Ricky explains that Skyler has delayed development in speech and motor skills, but is undergoing infusion therapy, which gets the treatment to his body, but not his brain.
‘Eternally grateful’
Oliver returns to Manchester every three months for a few days of follow-up tests.
In late August, further checks confirm the gene therapy is working.
Oliver is clearly thriving, and to date is now nine months post treatment.
Prof Jones, whom Oliver calls Santa because of his white beard, is beaming: “Before the transplant Ollie didn’t make any enzyme at all and now he’s making hundreds of times the normal amount.
“But more importantly, we can see he’s improving, he’s learning, he’s got new words and new skills and he’s moving around much more easily.”
However, Prof Jones exercises a degree of caution: “We need to be careful and not get carried away in the excitement of all this, but things are as good as they could be at this point in time.”
On the rooftop garden at the hospital, Oliver plays with his dad.
“He’s like a completely different child. He’s running around everywhere, he won’t stop talking,” says Ricky.
“The future for Ollie seems very bright and hopefully this means more kids will get the treatment.”
In all, five boys have been signed up for the trial, from the US, Europe and Australia. None are from the UK as patients here were diagnosed too late to qualify.
All the boys will be monitored for at least two years. If the trial is deemed a success, the hospital and university hope to partner with another biotech firm in order to get the treatment licensed.

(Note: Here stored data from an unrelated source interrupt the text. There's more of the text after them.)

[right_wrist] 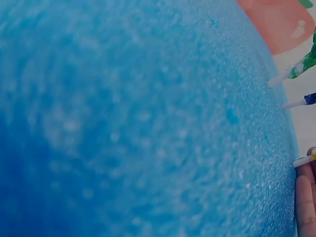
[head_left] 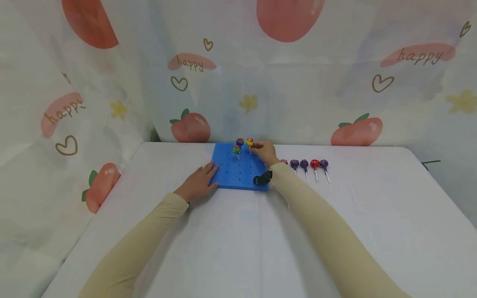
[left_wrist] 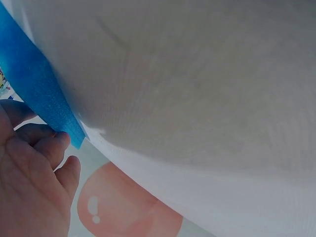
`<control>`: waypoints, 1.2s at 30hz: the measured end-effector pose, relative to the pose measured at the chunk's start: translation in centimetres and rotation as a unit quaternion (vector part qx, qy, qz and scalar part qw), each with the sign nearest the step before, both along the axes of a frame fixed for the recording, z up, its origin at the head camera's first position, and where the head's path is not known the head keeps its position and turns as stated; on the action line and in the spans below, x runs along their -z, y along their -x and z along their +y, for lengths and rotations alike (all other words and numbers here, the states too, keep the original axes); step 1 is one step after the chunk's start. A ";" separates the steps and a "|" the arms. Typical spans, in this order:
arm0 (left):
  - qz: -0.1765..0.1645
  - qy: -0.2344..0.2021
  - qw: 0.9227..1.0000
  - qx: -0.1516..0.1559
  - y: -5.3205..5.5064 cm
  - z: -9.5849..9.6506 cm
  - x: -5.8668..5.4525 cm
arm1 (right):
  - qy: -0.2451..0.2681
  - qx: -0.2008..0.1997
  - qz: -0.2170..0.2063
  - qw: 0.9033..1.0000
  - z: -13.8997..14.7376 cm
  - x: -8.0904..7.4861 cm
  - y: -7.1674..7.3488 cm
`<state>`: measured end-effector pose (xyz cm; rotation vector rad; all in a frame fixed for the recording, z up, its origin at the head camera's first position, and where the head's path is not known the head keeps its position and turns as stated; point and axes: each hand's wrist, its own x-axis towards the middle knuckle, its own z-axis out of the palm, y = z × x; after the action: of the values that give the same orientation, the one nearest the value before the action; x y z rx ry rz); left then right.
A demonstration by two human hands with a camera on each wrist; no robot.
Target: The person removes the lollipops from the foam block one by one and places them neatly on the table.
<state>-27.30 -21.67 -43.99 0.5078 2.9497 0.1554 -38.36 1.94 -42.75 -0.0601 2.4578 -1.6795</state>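
A blue foam board [head_left: 228, 174] with rows of small holes lies flat on the table. My left hand [head_left: 199, 182] rests at its left edge, fingers stretched out; the left wrist view shows fingertips touching the board's side [left_wrist: 42, 84]. At the board's far right, my right hand [head_left: 265, 152] pinches a yellow lollipop [head_left: 250, 142], whose stick points down to the board. A green lollipop [head_left: 236, 150] and a dark purple lollipop [head_left: 240, 142] stand upright in the board beside it. In the right wrist view, the yellow lollipop's stick [right_wrist: 302, 161] meets the board surface by my fingers [right_wrist: 306, 197].
Right of the board, several lollipops lie in a row, among them a red lollipop [head_left: 315, 164] and a purple lollipop [head_left: 324, 164]. My right forearm partly covers the row's left end. A printed cloth backdrop [head_left: 298, 91] rises behind the white table [head_left: 223, 240].
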 end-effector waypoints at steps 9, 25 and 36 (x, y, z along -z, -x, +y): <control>-0.005 -0.006 1.000 -0.002 -0.1 0.2 -0.2 | 0.023 -0.007 -0.003 1.000 0.2 -0.4 0.3; 0.001 -0.007 1.000 -0.002 -0.3 0.1 -0.3 | 0.034 -0.084 0.030 0.995 4.3 -6.1 -2.2; 0.001 -0.008 1.000 -0.001 -0.1 0.0 0.0 | -0.047 -0.101 0.021 0.994 10.9 -7.6 -6.4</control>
<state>-27.16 -21.62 -43.95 0.5077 2.9525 0.1805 -31.93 12.82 -35.17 -0.3235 2.4613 -1.4929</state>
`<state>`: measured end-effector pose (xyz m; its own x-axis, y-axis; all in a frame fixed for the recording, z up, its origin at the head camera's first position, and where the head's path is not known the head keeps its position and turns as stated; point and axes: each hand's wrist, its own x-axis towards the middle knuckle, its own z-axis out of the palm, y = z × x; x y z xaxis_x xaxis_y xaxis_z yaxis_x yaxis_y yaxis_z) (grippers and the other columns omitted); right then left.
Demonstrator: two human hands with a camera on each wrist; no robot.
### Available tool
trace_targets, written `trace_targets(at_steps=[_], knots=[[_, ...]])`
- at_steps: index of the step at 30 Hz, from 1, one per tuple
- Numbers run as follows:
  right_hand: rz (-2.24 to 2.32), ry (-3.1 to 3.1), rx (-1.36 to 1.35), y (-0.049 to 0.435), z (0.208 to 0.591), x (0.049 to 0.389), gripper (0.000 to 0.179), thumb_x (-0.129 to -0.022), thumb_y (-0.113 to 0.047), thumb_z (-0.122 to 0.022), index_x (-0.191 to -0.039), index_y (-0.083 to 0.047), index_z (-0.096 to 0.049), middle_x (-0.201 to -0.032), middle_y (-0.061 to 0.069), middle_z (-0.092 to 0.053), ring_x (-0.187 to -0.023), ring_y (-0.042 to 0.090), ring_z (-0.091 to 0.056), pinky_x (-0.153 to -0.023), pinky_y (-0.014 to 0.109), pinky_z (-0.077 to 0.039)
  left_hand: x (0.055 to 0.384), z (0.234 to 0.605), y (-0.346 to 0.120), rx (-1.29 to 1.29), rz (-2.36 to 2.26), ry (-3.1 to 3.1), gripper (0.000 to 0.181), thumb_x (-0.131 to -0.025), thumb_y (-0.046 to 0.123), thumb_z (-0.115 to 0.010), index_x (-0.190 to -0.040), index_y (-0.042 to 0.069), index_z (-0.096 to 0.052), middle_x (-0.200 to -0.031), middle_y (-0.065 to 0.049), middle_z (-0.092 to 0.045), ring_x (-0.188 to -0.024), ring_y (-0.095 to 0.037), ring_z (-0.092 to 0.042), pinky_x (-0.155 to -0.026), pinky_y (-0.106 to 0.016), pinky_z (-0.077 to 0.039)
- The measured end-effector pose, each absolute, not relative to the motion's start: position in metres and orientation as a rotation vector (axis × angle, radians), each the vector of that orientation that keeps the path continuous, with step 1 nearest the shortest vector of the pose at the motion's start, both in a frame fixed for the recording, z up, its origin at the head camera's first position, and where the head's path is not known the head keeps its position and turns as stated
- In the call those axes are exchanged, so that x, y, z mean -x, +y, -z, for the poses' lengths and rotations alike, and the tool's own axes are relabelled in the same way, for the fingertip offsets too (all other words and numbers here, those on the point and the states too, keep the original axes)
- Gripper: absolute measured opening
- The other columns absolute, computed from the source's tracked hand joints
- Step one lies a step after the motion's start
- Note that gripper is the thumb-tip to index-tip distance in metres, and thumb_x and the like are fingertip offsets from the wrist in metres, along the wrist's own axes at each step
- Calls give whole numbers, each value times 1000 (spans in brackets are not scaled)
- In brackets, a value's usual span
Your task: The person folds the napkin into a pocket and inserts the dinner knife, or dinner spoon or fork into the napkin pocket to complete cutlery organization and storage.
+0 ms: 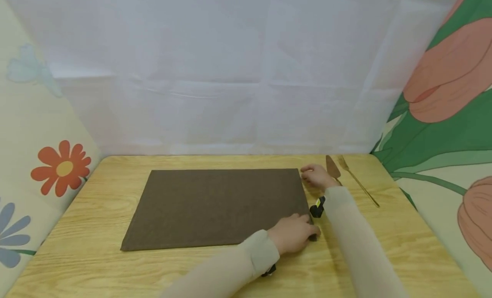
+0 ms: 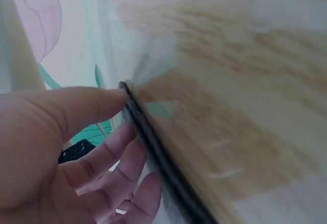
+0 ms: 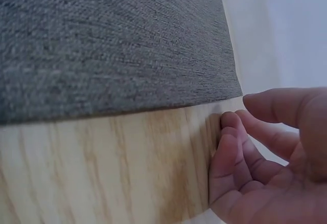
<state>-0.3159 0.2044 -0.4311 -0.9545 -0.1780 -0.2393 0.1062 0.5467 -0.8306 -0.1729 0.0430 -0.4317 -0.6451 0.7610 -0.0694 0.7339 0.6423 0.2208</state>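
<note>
A dark brown-grey cloth placemat (image 1: 219, 208) lies flat on the wooden table. At its near right corner my left hand (image 1: 293, 234) holds the edge, the thumb at the corner and the fingers bent over the cloth. Seen from the left wrist, the mat's dark edge (image 2: 163, 162) runs past the thumb and fingertips. My right hand (image 1: 317, 177) is beside the far right corner, fingers loosely bent. From the right wrist, the thumb tip comes right up to the corner of the placemat (image 3: 127, 45), while the other fingers rest lower, by the wood.
A cake server (image 1: 332, 166) lies just beyond the right hand, partly covered by it. Right of that is a gold fork (image 1: 361, 185). White cloth (image 1: 211, 76) hangs behind the table (image 1: 88, 221), and flower-printed panels (image 1: 449, 76) stand at both sides.
</note>
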Motion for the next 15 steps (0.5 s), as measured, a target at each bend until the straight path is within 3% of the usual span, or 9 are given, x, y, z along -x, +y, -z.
trace_targets(at_steps=[8, 15], knots=[[1409, 2448, 56, 203, 436, 321, 40, -99, -1, -45, -136, 14, -51, -94, 7, -61, -75, 11, -52, -65, 25, -47, 173, 437, 49, -1196, -315, 2770, 17, -101, 15, -65, -113, 26, -71, -109, 0, -64, -90, -16, -62, -68, -27, -54], [1393, 2381, 33, 204, 433, 329, 42, -103, -5, -42, -139, 15, -46, -77, 0, -48, -58, 8, -39, -54, 21, -36, 169, 436, 54, -1247, -147, 2845, 9, -97, 19, -71, -103, 23, -75, -101, 6, -66, -87, -15, -61, -64, -27, -55]])
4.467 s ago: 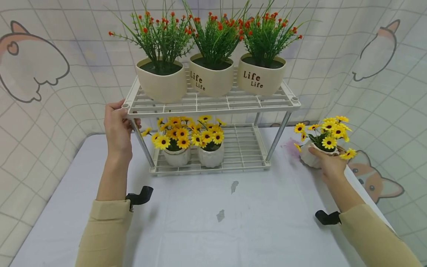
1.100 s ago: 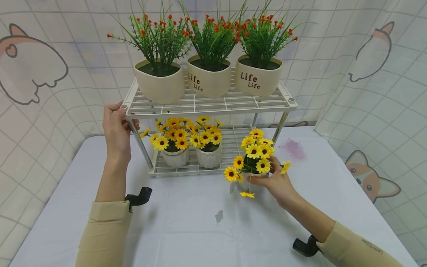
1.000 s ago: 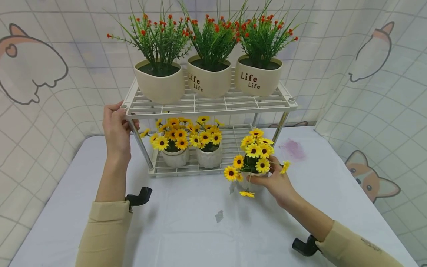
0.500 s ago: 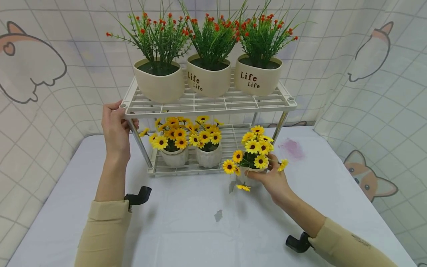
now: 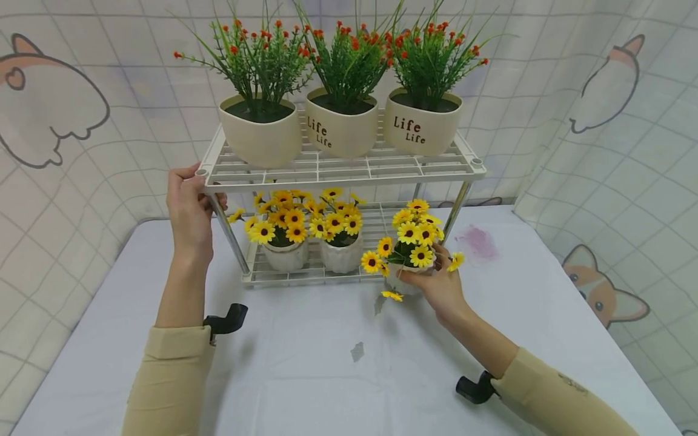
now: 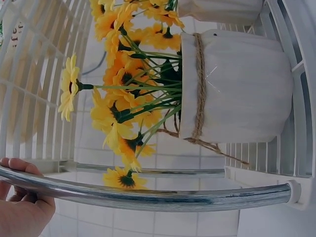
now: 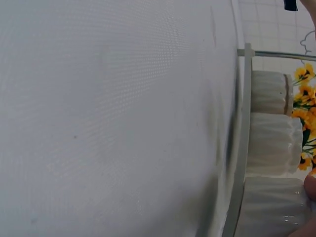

Prof Jones says the same gene therapy approach is being applied to other gene disorders.
There are similar treatments on trial in Manchester for MPS type 1 or Hurler syndrome and MPS type 3 or Sanfilippo syndrome.
Ricky and Jingru say they are “eternally grateful” to the Manchester team for allowing Oliver to join the trial.
They say they are astonished by his progress in recent months.
Oliver’s now producing the missing enzyme and his body and brain are healthy.
“I don’t want to jinx it, but I feel like it’s gone very, very well,” says Ricky.
“His life is no longer dominated by needles and hospital visits. His speech, agility and cognitive development have all got dramatically better.
“It’s not just a slow, gradual curve as he gets older, it has shot up exponentially since the transplant.”
The trial that almost never was

Researchers at the University of Manchester led by Prof Brian Bigger had spent more than 15 years working on creating the gene therapy for Hunter syndrome.
In 2020 the university announced a partnership with a small US biotech company Avrobio, to conduct a clinical trial.
But three years later the company handed back the licence to the university, following poor results from another gene therapy study and a lack of funds.
The first-in-human trial, which would soon help Oliver, was in jeopardy before it had even begun.
Prof Jones: “We had to move very quickly to try to save the whole idea and find another sponsor and another source of funding.”
It was then that British medical research charity, LifeArc, stepped in, providing £2.5m of funding.
CEO Dr Sam Barrell said: “A huge challenge for the more than 3.5 million people in the UK living with rare conditions, is getting access to effective treatments – currently 95% of conditions have none. “
The Chu family are relieved the trial didn’t come to a halt and now hope Skyler may one day benefit from the same gene therapy as his brother.
“I would walk to the end of the earth, backwards, forwards, upside down, barefoot, to make sure my kids have a better future,” says Ricky.